Post visit I learned that there are a number of licensed guides in Kiev who accompany visitors; you are under their control and guidance.
Some are very good, some are very bad, alas mine fell very deeply into the latter. Unwilling to venture into the interesting, but safe areas including the city hospital, fire station and other government buildings, our group had to settle for a school, a children’s home, a block of flats, and other mundane buildings as well as the ubiquitous fun fair.
To be honest personally having now visited I find organised trips into Prypyat to be hyped up, and soon to get worse now that I have seen in the UK, travel companies including “Chernobyl” as part of their package tours to Ukraine. At the time though yes I enjoyed it.
I did shun a lot of photographic opportunities though as it was obvious that objects (e.g. teddies,dolls, shoes etc.) had been strategically placed “for the benefit of the tourist”, when challenged about this Viktor gave a wry knowing smile.

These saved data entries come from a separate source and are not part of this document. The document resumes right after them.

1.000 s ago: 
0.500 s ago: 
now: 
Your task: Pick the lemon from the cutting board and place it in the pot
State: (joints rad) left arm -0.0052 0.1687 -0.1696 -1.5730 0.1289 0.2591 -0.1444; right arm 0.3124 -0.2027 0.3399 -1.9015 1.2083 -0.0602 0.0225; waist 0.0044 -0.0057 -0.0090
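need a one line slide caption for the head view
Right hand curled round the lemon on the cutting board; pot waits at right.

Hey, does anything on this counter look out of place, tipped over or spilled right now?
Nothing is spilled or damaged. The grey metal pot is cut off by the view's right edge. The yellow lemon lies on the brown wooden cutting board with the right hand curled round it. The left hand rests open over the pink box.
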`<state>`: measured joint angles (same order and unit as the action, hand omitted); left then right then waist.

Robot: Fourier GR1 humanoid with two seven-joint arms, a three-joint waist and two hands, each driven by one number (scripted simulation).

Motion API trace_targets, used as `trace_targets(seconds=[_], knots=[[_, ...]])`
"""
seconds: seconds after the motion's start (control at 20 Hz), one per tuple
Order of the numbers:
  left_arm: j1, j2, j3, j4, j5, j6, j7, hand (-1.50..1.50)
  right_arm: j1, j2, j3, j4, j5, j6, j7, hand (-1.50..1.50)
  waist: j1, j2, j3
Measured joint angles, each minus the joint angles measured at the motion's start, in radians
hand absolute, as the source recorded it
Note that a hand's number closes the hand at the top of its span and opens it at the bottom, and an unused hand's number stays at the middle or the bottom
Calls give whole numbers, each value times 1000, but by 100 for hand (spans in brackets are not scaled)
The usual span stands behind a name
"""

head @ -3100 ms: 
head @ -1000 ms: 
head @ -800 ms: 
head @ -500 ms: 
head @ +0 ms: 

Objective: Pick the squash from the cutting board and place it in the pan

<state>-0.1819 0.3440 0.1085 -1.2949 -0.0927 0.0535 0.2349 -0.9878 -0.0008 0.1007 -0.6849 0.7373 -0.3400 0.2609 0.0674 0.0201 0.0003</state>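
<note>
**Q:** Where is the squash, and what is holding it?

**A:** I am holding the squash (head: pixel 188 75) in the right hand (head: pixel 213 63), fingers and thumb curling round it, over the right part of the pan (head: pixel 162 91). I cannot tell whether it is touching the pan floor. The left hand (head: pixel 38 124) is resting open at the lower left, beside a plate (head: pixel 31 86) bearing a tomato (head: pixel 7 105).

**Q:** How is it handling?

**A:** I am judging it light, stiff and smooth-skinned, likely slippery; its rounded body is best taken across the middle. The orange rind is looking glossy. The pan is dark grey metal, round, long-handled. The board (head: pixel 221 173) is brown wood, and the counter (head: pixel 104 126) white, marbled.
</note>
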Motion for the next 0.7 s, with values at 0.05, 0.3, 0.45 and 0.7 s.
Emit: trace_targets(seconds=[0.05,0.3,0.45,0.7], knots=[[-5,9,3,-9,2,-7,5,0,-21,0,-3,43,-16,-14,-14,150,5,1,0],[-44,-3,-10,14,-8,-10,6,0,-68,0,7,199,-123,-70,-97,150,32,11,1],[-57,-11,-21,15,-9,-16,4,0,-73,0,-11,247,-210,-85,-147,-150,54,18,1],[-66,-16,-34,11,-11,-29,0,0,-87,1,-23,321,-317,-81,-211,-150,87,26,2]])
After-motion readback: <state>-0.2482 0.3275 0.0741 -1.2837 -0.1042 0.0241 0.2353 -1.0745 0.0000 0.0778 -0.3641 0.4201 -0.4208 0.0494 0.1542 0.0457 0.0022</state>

A blank stare from Victor, and to be honest the others in the group when I pointed out that the bigger risk to us than Ionising Radiation, was exposure to asbestos fibres within the dust lying everywhere underfoot. The Soviets heavily used ACM’s in their construction industry, if people don’t walk by picking up their feet they are likely to potentially cause fibres to be airborne, if not directly inhaled they could cling to shoes clothing and skin.
Anyways enjoy the snaps
The sarcophagus at the reactor
Just some of the concrete moulded statues dotted around the outskirts in memory of the heroes and. The tragedy
There are hundreds of persons employed even now in the reactor area, not only in decommissioning but also operating a nuclear waste disposal facility, where radioactive waste is shipped from other plants in Ukraine and Russia. Lunch in the worker’s canteen
Overnight in a clean basic hostel,with rationed beer; with bars on the windows of the rooms and locked exit doors as there is a 10pm lockdown.